*** Data provided Section Begins ***

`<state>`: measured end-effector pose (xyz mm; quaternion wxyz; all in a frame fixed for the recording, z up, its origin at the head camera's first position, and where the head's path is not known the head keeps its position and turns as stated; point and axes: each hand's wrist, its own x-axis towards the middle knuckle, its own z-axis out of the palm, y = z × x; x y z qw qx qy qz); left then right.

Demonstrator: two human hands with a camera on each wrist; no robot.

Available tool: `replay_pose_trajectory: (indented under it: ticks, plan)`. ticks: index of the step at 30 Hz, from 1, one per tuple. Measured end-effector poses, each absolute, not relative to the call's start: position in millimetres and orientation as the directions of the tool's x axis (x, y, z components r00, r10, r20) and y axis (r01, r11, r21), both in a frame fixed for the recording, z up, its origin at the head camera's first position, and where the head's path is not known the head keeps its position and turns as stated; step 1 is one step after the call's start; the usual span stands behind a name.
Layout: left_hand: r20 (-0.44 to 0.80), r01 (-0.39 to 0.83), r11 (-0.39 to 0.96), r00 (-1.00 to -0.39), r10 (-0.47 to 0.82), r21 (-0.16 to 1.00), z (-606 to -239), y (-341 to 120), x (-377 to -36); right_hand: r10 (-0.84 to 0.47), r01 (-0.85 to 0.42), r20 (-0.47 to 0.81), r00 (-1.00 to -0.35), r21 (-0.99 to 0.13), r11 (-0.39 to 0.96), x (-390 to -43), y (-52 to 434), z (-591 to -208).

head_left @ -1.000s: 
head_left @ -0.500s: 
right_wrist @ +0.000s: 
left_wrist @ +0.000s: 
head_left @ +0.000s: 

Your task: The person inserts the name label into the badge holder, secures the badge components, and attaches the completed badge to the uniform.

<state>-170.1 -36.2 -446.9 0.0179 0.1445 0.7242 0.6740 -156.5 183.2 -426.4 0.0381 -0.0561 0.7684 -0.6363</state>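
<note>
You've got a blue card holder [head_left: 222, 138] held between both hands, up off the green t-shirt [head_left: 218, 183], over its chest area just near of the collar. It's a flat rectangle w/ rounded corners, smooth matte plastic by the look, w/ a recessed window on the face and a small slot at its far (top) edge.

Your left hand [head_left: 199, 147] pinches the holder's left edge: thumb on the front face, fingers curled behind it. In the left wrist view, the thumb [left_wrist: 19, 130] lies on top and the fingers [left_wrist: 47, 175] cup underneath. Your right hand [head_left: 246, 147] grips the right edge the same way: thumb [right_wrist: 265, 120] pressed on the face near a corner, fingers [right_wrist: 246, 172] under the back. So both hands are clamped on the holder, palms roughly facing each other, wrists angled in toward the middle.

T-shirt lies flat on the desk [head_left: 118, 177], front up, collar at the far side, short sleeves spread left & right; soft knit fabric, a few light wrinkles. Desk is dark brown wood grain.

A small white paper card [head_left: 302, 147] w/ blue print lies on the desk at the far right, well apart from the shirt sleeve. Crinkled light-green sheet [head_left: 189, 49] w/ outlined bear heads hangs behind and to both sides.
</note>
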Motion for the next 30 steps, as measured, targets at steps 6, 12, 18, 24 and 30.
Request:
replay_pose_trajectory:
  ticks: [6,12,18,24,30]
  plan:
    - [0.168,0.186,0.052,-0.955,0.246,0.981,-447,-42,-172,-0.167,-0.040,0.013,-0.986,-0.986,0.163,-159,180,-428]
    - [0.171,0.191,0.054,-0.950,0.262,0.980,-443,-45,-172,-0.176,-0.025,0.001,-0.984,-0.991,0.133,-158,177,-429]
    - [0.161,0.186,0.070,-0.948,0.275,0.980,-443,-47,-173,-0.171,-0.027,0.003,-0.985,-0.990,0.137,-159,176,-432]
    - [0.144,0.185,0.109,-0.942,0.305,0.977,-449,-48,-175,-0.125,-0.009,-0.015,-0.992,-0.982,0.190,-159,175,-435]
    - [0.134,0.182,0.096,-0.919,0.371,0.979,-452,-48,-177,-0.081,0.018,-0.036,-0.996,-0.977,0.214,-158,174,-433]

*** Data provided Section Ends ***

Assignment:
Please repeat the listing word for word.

Result of this exercise:
`<state>`: measured end-effector pose (xyz mm; quaternion wxyz; all in a frame fixed for the recording, z up, its origin at the head camera's first position, and where the head's path is not known the head keeps its position and turns as stated; point and axes: each hand's wrist, its own x-axis towards the middle knuckle, its own z-axis out of the palm, y = z × x; x y z qw qx qy qz); left then right.

Demonstrator: two human hands with a camera on each wrist; no robot.

Available tool: `replay_pose_trajectory: (indented under it: ticks, plan)`. ticks: index of the step at 30 Hz, from 1, one per tuple. Measured end-effector poses, each absolute, not relative to the call's start: position in millimetres and orientation as the directions of the tool's x axis (x, y, z components r00, r10, r20) and y axis (r01, r11, r21), both in a frame fixed for the recording, z up, its origin at the head camera's first position, and where the head's path is not known the head keeps its position and turns as stated; step 1 is one step after the call's start; the usual span stands behind a name.
Layout: left_hand: r20 (-0.44 to 0.80), r01 (-0.39 to 0.83), r11 (-0.39 to 0.96), r00 (-1.00 to -0.39), r10 (-0.47 to 0.82), r21 (-0.16 to 1.00), z (-606 to -239), y (-341 to 120), x (-377 to -36); right_hand: r10 (-0.84 to 0.47), r01 (-0.85 to 0.42), r20 (-0.47 to 0.81), r00 (-1.00 to -0.35), r21 (-0.99 to 0.13), r11 (-0.39 to 0.96), x (-390 to -43), y (-52 to 434), z (-591 to -208).

head_left @ -1.000s: 
head_left @ -0.500s: 
right_wrist @ +0.000s: 
left_wrist @ +0.000s: 
head_left @ +0.000s: 

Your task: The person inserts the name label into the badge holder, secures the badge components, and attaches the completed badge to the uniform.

<state>-170.1 -36.2 -446.9 0.0179 0.1445 0.7242 0.6740 -156.5 183.2 -426.4 0.0381 -0.0561 0.7684 -0.6363</state>
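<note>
You've got a blue card holder [head_left: 222, 138] held between both hands, up off the green t-shirt [head_left: 218, 183], over its chest area just near of the collar. It's a flat rectangle w/ rounded corners, smooth matte plastic by the look, w/ a recessed window on the face and a small slot at its far (top) edge.

Your left hand [head_left: 199, 147] pinches the holder's left edge: thumb on the front face, fingers curled behind it. In the left wrist view, the thumb [left_wrist: 19, 130] lies on top and the fingers [left_wrist: 47, 175] cup underneath. Your right hand [head_left: 246, 147] grips the right edge the same way: thumb [right_wrist: 265, 120] pressed on the face near a corner, fingers [right_wrist: 246, 172] under the back. So both hands are clamped on the holder, palms roughly facing each other, wrists angled in toward the middle.

T-shirt lies flat on the desk [head_left: 118, 177], front up, collar at the far side, short sleeves spread left & right; soft knit fabric, a few light wrinkles. Desk is dark brown wood grain.

A small white paper card [head_left: 302, 147] w/ blue print lies on the desk at the far right, well apart from the shirt sleeve. Crinkled light-green sheet [head_left: 189, 49] w/ outlined bear heads hangs behind and to both sides.
</note>
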Motion for the next 30 steps, as measured, targets at steps 6, 12, 18, 24 and 30.
Request:
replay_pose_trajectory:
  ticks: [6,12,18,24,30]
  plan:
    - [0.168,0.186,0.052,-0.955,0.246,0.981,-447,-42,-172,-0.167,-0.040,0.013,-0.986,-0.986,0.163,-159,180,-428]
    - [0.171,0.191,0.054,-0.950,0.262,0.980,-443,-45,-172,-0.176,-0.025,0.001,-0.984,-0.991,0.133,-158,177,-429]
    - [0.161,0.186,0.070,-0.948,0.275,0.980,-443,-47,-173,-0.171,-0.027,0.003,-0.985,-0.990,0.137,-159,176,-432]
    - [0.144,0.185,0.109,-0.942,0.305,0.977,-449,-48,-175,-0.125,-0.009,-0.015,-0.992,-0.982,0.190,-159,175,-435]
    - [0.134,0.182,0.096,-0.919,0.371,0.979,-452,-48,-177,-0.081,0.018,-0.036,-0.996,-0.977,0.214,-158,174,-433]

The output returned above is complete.